I love quesadillas, that authentic Mexican treat that I first enjoyed overlooking Boothbay Harbor in Maine. It was the day before my 21st birthday and Sandy Larsen née Bugbee took me out to dinner. I believe that evening’s special involved crab and brie. Authenticity aside, it was delicious, and certainly freed me to think beyond chicken and cheese.
Just about anything tastes good grilled between two tortillas with hot melted cheese, including, it turns out, peaches. Sounds funny, right, but think about the joy of peach salsa over grilled chicken or with salty tortilla chips. Peaches are a natural with sharp Amish cheddar, mild Asian Barbecue sausage from Canales Quality Meats, warm cumin and bright red onion between hearty corn tortillas.
I cook the sausage and onions and assemble these ahead of time for entertaining. Stack them in the fridge, pull them out and fry them right up. A pizza cutter is your best friend for slicing these without pushing all the filling out. No salsa is needed, but this smoky peach salsa would gild the lily* beautifully.
*We don’t us phrases like “gild the lily” nearly often enough anymore. “Right as rabbits” is a bit neglected too.

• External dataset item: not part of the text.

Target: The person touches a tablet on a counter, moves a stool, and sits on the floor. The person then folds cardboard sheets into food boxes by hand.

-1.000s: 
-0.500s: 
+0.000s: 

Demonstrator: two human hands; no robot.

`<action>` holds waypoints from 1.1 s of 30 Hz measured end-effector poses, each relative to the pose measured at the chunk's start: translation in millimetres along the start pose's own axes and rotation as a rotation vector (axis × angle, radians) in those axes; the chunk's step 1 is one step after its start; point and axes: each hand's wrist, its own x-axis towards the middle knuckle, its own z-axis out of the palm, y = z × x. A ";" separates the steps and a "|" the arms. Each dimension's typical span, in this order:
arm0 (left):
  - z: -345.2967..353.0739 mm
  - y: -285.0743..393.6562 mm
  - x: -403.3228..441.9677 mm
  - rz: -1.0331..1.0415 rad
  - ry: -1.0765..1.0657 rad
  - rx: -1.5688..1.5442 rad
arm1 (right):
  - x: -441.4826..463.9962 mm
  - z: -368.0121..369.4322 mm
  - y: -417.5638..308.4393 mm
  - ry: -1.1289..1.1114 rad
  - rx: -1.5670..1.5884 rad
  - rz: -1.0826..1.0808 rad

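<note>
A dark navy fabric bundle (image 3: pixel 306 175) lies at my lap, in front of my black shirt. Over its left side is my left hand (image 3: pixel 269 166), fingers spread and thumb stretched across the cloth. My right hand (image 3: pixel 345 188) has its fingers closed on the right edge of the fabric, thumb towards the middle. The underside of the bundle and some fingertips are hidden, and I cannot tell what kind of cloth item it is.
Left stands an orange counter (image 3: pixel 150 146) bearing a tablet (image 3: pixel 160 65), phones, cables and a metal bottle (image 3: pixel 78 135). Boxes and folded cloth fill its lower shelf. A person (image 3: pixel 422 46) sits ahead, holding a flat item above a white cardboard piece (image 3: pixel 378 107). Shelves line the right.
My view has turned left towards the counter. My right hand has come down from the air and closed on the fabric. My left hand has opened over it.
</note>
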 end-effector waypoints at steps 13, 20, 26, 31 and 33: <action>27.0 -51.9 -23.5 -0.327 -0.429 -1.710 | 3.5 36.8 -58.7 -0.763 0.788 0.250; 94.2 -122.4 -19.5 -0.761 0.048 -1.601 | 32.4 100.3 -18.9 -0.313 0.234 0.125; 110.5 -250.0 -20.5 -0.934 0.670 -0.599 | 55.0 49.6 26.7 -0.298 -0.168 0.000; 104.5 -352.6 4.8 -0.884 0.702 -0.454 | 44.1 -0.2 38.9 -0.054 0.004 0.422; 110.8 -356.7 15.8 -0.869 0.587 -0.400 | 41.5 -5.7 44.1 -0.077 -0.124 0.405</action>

- 3 Asian Barbecue sausages*
- 1 red onion, diced
- 1/2 tsp cumin
- 1 tbs Sherry vinegar
- 8 – 10 6” corn or wheat tortillas
- 2 – 3 cups grated Cheddar cheese
- 3 peaches, peeled and thinly sliced
- 1/4 cup chopped basil
- Olive oil
*No Asian Barbecue sausages on hand? Sauté any good pork sausage and add a tsp of Chinese 5 Spice powder and a tablespoon of soy sauce while cooking.
- Squeeze the sausage from the casings and sauté over medium heat, breaking it up with a spoon until crumbled, browned and cooked through. Remove with a slotted spoon and reserve.
- Add 1 tbs olive oil to pan and sauté onion until softened and edges begin to brown. Return sausage to pan. Season with cumin, vinegar salt and pepper.
- Layer one corn tortilla with cheese, cooked sausage, peach slices, onions and basil. Top with more cheese and a second tortilla.
- Fry quesadillas in 1 tbs oil over medium heat, about 3 minutes per side, turning once when the tortilla begins to brown in spots.
- With a pizza cutter, slice into wedges and serve.